She’s a beautiful girl. Near-strangers tell her this on a regular basis. I’d tell her, too, but I don’t like giving things to people who don’t appreciate them.
She collects insults. She says that anyone can make up nice lies, but people aren’t mean to you unless they mean it. That’s why they call it mean. She tacks them up, making wallpaper out of her enemies’ best work. Sometimes, she just writes straight on the plaster in permanent marker. I’d call her a freak, but someone beat me to the punch, judging by the stretch of wall above her headboard.
“I’m sick of this place,” she says, letting her arm dangle over the window sill. The smoke floats up and out of sight. This is what she always says. So I don’t say anything. I’m not in the mood to indulge her.
“God, Lacey,” she snaps, dissatisfied with my lack of concern. “Don’t go all silent on me. I’m not in the mood.”
“Whatever,” I mumble back. “Just send me a post card or something when you get wherever you’re going.”
She frowns, takes a drag. Tomorrow, she’ll forget about this and go back to complaining about her boyfriend or something equally inane.
The thing about Heather is that she treats life the way most people treat Halloween: obnoxiously and irreverently, showing up at your door, taking what she can get, and then leaving. You’ll get a ‘thanks’ if you’re lucky.

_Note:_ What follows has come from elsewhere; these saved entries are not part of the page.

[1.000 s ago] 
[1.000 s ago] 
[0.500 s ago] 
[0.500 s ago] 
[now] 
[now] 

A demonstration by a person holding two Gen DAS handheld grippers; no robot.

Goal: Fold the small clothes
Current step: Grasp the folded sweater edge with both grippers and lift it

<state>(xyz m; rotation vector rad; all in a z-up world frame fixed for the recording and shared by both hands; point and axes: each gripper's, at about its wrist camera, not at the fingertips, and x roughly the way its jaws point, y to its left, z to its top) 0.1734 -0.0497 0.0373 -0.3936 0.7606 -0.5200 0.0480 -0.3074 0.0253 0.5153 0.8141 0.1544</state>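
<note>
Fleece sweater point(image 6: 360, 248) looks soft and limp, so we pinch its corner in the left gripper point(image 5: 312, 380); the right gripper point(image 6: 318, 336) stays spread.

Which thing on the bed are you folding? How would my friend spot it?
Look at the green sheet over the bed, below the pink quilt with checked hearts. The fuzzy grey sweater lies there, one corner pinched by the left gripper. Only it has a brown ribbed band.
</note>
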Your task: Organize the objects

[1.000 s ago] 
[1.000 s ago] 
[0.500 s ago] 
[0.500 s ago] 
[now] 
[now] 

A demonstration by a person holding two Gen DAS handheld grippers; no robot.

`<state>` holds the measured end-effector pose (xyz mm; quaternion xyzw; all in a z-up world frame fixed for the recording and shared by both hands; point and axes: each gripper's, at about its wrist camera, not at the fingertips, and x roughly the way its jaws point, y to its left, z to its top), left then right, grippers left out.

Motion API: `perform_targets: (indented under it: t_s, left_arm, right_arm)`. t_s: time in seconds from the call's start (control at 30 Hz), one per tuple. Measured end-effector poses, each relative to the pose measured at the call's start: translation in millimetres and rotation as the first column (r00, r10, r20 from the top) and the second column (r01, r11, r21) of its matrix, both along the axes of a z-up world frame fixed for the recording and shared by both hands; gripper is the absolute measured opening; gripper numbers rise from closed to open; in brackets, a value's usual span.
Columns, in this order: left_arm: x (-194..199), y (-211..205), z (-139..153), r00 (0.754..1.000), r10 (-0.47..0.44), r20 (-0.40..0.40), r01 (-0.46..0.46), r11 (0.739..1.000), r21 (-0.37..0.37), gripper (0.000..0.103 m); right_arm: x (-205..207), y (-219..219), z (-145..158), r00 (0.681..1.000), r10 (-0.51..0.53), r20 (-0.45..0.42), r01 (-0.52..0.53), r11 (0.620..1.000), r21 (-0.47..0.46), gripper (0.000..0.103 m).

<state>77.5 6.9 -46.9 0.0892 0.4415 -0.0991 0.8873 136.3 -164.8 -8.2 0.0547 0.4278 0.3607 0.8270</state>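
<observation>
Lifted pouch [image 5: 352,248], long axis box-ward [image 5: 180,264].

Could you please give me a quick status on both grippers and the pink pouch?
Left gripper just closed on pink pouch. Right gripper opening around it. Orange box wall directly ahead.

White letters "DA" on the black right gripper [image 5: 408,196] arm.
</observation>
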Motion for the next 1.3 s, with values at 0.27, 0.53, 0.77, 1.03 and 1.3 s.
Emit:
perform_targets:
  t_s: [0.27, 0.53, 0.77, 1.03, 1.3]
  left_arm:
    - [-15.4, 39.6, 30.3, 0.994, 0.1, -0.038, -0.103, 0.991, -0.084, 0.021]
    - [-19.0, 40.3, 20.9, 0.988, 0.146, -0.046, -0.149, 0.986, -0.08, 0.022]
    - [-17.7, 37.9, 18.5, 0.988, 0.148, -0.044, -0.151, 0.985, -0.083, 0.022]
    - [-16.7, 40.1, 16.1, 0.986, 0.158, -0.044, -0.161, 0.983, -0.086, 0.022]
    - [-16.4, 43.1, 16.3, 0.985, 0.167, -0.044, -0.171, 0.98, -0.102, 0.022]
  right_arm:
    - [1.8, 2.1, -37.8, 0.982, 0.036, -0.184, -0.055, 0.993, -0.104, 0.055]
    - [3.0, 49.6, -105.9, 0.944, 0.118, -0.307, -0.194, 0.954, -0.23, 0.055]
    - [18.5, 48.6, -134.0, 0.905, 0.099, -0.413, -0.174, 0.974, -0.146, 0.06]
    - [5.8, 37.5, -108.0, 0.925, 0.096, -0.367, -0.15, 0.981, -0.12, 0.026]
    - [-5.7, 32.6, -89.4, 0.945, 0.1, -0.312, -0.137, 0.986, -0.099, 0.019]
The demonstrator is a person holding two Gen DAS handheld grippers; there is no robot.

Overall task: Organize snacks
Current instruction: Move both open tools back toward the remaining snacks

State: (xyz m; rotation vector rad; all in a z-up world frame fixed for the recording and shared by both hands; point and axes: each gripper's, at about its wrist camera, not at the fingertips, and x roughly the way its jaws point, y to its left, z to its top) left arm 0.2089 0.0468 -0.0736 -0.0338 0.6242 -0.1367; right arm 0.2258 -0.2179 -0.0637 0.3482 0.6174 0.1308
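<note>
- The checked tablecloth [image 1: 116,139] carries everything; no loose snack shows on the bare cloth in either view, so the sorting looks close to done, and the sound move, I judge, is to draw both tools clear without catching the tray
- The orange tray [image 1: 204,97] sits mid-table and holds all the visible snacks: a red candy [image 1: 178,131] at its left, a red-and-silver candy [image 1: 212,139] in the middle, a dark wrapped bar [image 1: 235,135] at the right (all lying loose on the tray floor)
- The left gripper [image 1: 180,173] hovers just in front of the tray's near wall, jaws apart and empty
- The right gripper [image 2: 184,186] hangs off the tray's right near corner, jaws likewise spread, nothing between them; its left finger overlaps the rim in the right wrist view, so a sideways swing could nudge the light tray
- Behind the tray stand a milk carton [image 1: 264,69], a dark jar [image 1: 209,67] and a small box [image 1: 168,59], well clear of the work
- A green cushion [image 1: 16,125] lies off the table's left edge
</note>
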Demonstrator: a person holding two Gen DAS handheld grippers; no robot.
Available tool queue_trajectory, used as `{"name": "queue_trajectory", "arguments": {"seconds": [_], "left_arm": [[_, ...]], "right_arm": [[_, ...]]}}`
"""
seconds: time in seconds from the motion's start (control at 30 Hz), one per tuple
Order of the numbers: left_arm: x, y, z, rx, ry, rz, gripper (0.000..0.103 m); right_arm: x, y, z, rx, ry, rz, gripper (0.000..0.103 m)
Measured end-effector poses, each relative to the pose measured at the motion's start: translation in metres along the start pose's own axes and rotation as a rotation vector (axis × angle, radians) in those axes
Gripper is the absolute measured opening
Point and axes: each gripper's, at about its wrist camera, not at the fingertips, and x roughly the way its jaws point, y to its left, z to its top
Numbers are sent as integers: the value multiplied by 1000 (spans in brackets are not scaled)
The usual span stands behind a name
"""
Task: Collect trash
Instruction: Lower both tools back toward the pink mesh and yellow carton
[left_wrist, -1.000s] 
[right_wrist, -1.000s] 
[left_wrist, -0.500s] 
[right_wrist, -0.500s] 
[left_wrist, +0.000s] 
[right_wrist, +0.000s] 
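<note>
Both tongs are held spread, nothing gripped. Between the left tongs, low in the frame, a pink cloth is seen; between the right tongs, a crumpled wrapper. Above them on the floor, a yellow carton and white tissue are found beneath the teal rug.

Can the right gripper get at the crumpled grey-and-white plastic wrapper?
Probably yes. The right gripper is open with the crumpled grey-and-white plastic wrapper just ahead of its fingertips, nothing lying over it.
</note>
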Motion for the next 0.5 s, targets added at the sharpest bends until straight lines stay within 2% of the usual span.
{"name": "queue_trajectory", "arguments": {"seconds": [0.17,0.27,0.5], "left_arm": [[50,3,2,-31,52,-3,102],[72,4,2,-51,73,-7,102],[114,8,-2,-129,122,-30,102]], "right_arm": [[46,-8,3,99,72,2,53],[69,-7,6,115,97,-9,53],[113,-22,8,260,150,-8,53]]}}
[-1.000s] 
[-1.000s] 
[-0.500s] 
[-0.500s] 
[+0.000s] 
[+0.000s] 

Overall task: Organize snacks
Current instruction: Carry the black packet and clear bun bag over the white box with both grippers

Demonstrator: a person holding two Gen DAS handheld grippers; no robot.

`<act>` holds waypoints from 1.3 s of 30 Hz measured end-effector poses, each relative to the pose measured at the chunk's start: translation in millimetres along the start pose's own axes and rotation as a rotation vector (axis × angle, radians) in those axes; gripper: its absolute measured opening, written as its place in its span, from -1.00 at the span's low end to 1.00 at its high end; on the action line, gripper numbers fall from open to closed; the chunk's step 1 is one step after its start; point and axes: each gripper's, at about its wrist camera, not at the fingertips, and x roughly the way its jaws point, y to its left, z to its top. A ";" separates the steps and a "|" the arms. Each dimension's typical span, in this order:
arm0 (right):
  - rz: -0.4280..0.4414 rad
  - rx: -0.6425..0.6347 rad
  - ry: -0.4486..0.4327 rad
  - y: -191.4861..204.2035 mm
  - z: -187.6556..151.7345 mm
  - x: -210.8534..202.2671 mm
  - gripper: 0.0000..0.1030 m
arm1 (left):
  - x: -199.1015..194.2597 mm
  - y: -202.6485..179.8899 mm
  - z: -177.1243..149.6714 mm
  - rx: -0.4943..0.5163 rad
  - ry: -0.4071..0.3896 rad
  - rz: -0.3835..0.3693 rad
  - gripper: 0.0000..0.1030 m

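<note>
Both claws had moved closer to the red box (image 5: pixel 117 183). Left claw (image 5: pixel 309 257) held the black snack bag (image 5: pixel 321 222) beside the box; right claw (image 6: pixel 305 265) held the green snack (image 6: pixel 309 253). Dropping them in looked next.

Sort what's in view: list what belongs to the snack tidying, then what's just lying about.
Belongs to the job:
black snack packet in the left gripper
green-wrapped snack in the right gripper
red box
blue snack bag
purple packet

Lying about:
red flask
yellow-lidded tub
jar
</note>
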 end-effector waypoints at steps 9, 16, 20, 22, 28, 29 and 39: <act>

I guess I always figured that I was the exception to that. I was home base. I was where she touched down, traded secrets like candy. Ever since we were kids. Like when she told me that her middle name was Magdalene. Isn’t that really freaking stupid, you’re the only person I’ve ever told. Normally that would be the sort of weird thing she would love, but maybe being named after a really famous whore isn’t that exciting.
But I guess somewhere along the way she decided to pick another confidante, because in eleventh grade her boyfriend called her Maggie.
Plus, she didn’t tell me where she was going. She just packed up and drove away into the night, leaving her room empty and her walls bare. I’m not even as good as her stupid wallpaper.
So I guess I’m not that special after all.
Heather has been gone for six weeks when I start to miss her.